▸ Exercise description: A complete transcription of the material, exact in every line, is what is wanted.

▸ Given material:
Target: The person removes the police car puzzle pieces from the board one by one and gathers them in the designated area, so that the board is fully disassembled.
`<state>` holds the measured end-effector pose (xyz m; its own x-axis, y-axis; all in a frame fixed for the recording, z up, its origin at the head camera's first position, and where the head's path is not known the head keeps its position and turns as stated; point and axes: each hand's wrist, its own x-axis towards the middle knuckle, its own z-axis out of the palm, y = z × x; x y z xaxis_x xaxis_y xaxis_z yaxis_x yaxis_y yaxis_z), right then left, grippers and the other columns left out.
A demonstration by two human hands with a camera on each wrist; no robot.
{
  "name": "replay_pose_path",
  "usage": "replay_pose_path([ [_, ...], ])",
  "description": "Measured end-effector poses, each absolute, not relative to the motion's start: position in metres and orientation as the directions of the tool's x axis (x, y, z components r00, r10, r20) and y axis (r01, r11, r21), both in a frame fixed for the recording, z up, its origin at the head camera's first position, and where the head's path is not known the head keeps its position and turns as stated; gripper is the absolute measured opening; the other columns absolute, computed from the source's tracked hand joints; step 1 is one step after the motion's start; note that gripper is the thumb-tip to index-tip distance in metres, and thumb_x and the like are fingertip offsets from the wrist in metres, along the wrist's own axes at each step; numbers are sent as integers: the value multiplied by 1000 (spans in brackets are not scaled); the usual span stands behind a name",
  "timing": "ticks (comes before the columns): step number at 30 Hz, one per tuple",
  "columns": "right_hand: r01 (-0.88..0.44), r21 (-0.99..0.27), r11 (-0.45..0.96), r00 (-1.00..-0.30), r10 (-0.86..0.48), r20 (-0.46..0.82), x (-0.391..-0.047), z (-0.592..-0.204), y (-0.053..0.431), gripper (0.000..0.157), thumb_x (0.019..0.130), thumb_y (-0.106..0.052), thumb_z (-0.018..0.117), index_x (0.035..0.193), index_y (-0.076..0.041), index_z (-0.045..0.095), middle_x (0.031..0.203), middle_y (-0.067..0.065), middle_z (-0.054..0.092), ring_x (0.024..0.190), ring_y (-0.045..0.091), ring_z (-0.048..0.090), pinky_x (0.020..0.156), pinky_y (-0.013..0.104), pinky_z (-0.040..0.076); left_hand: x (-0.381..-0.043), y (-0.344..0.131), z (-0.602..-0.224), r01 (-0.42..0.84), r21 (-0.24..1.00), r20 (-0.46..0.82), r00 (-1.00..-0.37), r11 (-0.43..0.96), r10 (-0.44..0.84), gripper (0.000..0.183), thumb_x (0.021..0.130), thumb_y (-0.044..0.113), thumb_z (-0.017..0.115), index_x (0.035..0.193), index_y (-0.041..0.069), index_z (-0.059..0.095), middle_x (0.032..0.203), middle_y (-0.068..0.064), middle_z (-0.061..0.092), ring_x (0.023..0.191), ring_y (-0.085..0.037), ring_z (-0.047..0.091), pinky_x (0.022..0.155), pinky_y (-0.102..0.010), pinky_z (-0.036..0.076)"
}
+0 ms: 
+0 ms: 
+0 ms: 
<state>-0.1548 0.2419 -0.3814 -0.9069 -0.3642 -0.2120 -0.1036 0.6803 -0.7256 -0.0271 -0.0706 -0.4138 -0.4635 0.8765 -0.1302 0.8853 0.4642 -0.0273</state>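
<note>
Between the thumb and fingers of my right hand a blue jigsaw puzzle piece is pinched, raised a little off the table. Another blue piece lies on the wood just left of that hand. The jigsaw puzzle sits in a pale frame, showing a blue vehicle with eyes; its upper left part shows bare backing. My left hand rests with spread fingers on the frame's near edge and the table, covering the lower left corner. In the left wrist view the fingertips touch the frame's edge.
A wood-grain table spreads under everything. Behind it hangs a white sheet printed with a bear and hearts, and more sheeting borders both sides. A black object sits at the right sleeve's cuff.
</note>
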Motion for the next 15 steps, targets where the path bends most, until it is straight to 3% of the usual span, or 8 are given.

▸ Answer box:
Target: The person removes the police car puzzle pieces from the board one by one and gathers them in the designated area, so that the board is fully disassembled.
`<state>` holds the measured end-effector pose (xyz m; its own x-axis, y-axis; all in a frame fixed for the recording, z up, its origin at the head camera's first position, and where the head's path is not known the head keeps its position and turns as stated; point and axes: each hand's wrist, its own x-axis towards the middle knuckle, its own z-axis out of the palm, y = z × x; x y z xaxis_x xaxis_y xaxis_z yaxis_x yaxis_y yaxis_z), right then left, grippers and the other columns left out.
A demonstration by two human hands with a camera on each wrist; no robot.
{
  "name": "replay_pose_path",
  "usage": "replay_pose_path([ [_, ...], ])",
  "description": "Measured end-effector poses, each absolute, not relative to the motion's start: position in metres and orientation as the directions of the tool's x axis (x, y, z components r00, r10, r20) and y axis (r01, r11, r21), both in a frame fixed for the recording, z up, its origin at the head camera's first position, and where the head's path is not known the head keeps its position and turns as stated; gripper is the absolute measured opening; the other columns absolute, computed from the source's tracked hand joints; step 1 is one step after the motion's start; note that gripper is the thumb-tip to index-tip distance in metres, and thumb_x and the like are fingertip offsets from the wrist in metres, along the wrist's own axes at each step; numbers are sent as integers: the value multiplied by 1000 (spans in brackets are not scaled); the usual span stands behind a name",
  "timing": "ticks (comes before the columns): step number at 30 Hz, one per tuple",
  "columns": "right_hand: r01 (-0.88..0.44), r21 (-0.99..0.27), r11 (-0.45..0.96), r00 (-1.00..-0.30), r10 (-0.86..0.48), r20 (-0.46..0.82), x (-0.391..-0.047), z (-0.592..-0.204), y (-0.053..0.431), gripper (0.000..0.157), thumb_x (0.019..0.130), thumb_y (-0.106..0.052), thumb_z (-0.018..0.117), index_x (0.035..0.193), index_y (-0.076..0.041), index_z (-0.045..0.095), middle_x (0.031..0.203), middle_y (-0.067..0.065), middle_z (-0.054..0.092), ring_x (0.024..0.190), ring_y (-0.045..0.091), ring_z (-0.048..0.090), pinky_x (0.020..0.156), pinky_y (-0.013..0.104), pinky_z (-0.040..0.076); left_hand: x (-0.381..-0.043), y (-0.344..0.131), z (-0.602..-0.224), r01 (-0.42..0.84), r21 (-0.24..1.00), r20 (-0.46..0.82), r00 (-1.00..-0.37), r11 (-0.43..0.96), r10 (-0.44..0.84), gripper (0.000..0.183), thumb_x (0.021..0.130), thumb_y (-0.044..0.113), thumb_z (-0.017..0.115), index_x (0.035..0.193), index_y (-0.041..0.069), index_z (-0.059..0.095), middle_x (0.032..0.203), middle_y (-0.068..0.064), middle_z (-0.061..0.092), ring_x (0.023..0.191), ring_y (-0.085..0.037), ring_z (-0.047..0.091), pinky_x (0.022..0.155), pinky_y (-0.102..0.010), pinky_z (-0.036..0.076)"
}
+0 ms: 
+0 ms: 
+0 ms: 
<state>-0.1548 0.2419 -0.3814 -0.9069 -0.3642 -0.2120 -0.1036 0.6803 -0.7256 -0.0271 -0.0706 -0.4138 -0.4635 0.8765 -0.1302 0.8853 0.4642 -0.0273</state>
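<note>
Between the thumb and fingers of my right hand a blue jigsaw puzzle piece is pinched, raised a little off the table. Another blue piece lies on the wood just left of that hand. The jigsaw puzzle sits in a pale frame, showing a blue vehicle with eyes; its upper left part shows bare backing. My left hand rests with spread fingers on the frame's near edge and the table, covering the lower left corner. In the left wrist view the fingertips touch the frame's edge.
A wood-grain table spreads under everything. Behind it hangs a white sheet printed with a bear and hearts, and more sheeting borders both sides. A black object sits at the right sleeve's cuff.
</note>
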Motion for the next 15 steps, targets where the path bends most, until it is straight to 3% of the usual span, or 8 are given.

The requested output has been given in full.